What you need to do:
Beginning at the line that includes "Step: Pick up", return each line exactly through the end of the listing, and no line before it.

=====

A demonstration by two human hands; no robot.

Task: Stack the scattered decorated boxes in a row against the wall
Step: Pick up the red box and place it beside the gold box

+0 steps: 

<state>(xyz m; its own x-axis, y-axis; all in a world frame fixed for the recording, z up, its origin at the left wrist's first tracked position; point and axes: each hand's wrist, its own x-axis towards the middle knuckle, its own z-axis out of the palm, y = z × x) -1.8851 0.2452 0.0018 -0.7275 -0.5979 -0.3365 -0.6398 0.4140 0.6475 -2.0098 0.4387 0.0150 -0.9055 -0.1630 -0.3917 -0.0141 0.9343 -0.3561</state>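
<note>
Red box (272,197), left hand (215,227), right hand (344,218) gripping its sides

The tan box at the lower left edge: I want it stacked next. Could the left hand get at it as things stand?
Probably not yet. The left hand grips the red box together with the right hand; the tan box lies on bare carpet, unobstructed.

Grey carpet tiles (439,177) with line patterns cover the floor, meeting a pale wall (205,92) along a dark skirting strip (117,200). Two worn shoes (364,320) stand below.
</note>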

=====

Finished task:
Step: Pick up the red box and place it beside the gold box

+0 steps: 

<state>(xyz m; its own x-axis, y-axis; all in a world frame fixed for the recording, z up, its origin at the left wrist's first tracked position; point and axes: each hand's wrist, its own x-axis towards the middle knuckle, its own z-axis out of the palm, y = z × x) -1.8851 0.2452 0.0018 -0.7275 -0.5979 -0.3365 -0.6398 0.4140 0.6475 -2.0098 0.4387 0.0150 -0.9055 -0.1630 -0.3917 -0.0141 0.9343 -0.3561</state>
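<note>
Red box (272,197), left hand (215,227), right hand (344,218) gripping its sides

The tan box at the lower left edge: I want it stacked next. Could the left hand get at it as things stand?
Probably not yet. The left hand grips the red box together with the right hand; the tan box lies on bare carpet, unobstructed.

Grey carpet tiles (439,177) with line patterns cover the floor, meeting a pale wall (205,92) along a dark skirting strip (117,200). Two worn shoes (364,320) stand below.
</note>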

No further output is expected here.